The problem with all of the auto fill garbage is that a note becomes 3 pages long with about 3 useful sentences for anyone trying to read it.
 
The problem with all of the auto fill garbage is that a note becomes 3 pages long with about 3 useful sentences for anyone trying to read it.

I didn't say anything about "auto fill garbage." Just that paperwork and records in and of themselves are not inherently bad. There are more effective and less effective ways to use them.
 
Things I wish I had access to that would cut my paperwork/charting burden by 90%:

1) Really reliable intake providers who can do all of the time-consuming things on newly admitted patients: a real medication reconciliation (including calling PCPs/pharmacies for the >50% of patients who have no idea what they are taking), a thorough review of systems, a real (and appropriate) code status discussion, obtaining names/contact info for PCPs and specialists, obtaining outside records when they require written authorization and/or faxing, etc.

2) Fewer inane requirements for what notes need to include in order to be billable. I really wish that instead of writing a brand new note on a patient every day, I could just addend my H&P/admit note with updates.

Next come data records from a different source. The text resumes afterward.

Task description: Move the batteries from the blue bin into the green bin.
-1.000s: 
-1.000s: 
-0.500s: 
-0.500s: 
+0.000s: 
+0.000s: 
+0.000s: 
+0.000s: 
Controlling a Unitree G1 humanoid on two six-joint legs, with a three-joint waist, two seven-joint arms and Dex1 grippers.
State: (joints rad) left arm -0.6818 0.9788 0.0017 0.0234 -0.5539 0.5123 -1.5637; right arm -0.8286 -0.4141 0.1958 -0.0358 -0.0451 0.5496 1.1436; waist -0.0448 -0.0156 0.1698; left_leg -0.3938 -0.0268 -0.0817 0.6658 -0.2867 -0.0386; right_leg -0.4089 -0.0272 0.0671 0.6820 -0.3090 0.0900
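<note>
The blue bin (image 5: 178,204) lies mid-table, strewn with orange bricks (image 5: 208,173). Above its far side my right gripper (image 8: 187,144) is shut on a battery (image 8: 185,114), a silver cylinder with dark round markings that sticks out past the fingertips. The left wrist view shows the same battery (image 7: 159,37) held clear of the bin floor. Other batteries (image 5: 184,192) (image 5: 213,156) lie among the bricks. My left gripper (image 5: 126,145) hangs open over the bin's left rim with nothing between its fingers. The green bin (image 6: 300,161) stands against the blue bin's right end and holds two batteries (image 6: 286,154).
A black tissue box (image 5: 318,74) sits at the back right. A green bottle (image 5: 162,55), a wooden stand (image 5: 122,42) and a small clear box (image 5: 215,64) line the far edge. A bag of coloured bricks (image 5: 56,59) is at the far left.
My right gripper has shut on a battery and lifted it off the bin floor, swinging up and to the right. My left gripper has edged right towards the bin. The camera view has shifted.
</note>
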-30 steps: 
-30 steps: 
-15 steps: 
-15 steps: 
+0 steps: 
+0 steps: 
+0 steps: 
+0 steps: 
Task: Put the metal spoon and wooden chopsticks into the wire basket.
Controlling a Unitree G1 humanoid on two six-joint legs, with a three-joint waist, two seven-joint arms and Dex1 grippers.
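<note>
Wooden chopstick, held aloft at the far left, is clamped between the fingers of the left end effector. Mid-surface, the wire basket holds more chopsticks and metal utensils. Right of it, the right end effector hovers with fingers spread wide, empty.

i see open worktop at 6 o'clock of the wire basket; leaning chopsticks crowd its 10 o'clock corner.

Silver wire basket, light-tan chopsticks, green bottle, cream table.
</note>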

If I could just write, "Patient febrile, new LLQ abdominal tenderness, exam otherwise unchanged, CT showed X, antibiotics started" I could save so much time and it would be so much easier to figure out what on earth happened to patients who were admitted for 30 days when they inevitably get handed over to me on day 31 ready for discharge without any hospital course or discharge summary written down.

That's pretty much it. I don't mind paperwork and documentation when it's needed for patient care.